Whereas on a genuinely turbulent day, all the returns are large, so every product is large-times-large, and the sum reflects that properly.
The result is a measure that captures the continuous churn while being largely blind to jumps. And they proved this rigorously: as you sample more finely, bipower variation converges to the volatility of the continuous part alone, jumps and all, entirely ignored.
The payoff: subtract to find the jumps
Once you have both quantities, the rest writes itself.
- Realized volatility measures the churn plus the jumps.
- Bipower variation measures the churn alone.
- The difference between them measures the jumps.
You now have a model-free estimate of exactly how much of today's market movement was continuous grinding and how much was discontinuous shock. Feed that difference into a statistical test and you can ask, day by day, "did a jump actually happen today, or is this just noise?" and get a defensible yes or no.
This is a genuinely remarkable thing to be able to do without assuming any model of how prices behave.
Why it mattered
- It gave the field a jump detector. Before this, whether a given day contained a jump was a matter of eyeballing. Afterward it was a hypothesis test. Researchers immediately began cataloguing jumps and asking what causes them, with macroeconomic news announcements emerging as a major answer.
- It improved volatility forecasts. The follow-up work by Andersen, Bollerslev and Diebold showed that if you split realized volatility into its continuous and jump pieces and forecast them separately, you forecast better. The continuous part is highly persistent. The jump part is almost not persistent at all. Lumping them together is a modelling error.
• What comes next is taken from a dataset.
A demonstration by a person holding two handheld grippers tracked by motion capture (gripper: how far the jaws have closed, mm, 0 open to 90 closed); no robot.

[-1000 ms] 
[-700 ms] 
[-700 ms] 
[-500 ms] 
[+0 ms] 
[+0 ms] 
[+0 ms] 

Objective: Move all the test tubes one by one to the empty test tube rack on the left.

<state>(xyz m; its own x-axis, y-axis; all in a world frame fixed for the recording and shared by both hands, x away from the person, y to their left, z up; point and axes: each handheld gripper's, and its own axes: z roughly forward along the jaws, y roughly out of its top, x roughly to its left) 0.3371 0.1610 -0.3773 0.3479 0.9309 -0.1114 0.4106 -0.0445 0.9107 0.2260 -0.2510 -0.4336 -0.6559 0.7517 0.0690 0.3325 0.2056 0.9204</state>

- It matters for risk and for options. Jump risk and diffusive risk are priced differently and hedged differently. A portfolio can be perfectly delta-hedged against churn and still be destroyed by a gap. Being able to measure the two separately is a prerequisite to managing them separately.
- It is robust by design. The bipower construction is a wonderful piece of statistical engineering, achieving robustness to outliers through nothing more elaborate than multiplying neighbouring terms.
The honest limitations
- Microstructure noise breaks it. Bipower variation is, if anything, more sensitive to high-frequency noise than realized volatility, because the bid-ask bounce creates spurious alternation in returns that the neighbour-multiplication picks up. You cannot sample too finely.
- Consecutive jumps defeat the trick. The whole logic depends on a jump's neighbour being small. If two jumps land back to back, or if a jump is followed immediately by turbulent trading, big-times-big survives the multiplication and gets counted as churn.
- Jumps at the boundary of the day are awkward. Overnight gaps, which are arguably the most important jumps in equity markets, sit outside the intraday window entirely.
- The test is a hypothesis test. It has false positives and false negatives, and its performance depends on sampling frequency and on the size of the jump. Small jumps are essentially invisible to it.
- "Jump" versus "burst of volatility" is philosophically slippery. A price that moves very fast but continuously over thirty seconds is, at five-minute sampling, indistinguishable from a jump. Whether the distinction is real or an artefact of your sampling frequency is a fair question.
The one-line takeaway
By multiplying each return by its neighbour instead of by itself, Barndorff-Nielsen and Shephard built a volatility measure that ignores sudden jumps and sees only the market's continuous churn, which means subtracting it from ordinary realized volatility reveals, for the first time and without assuming any model, exactly how much of a day's movement was a shock rather than a shudder.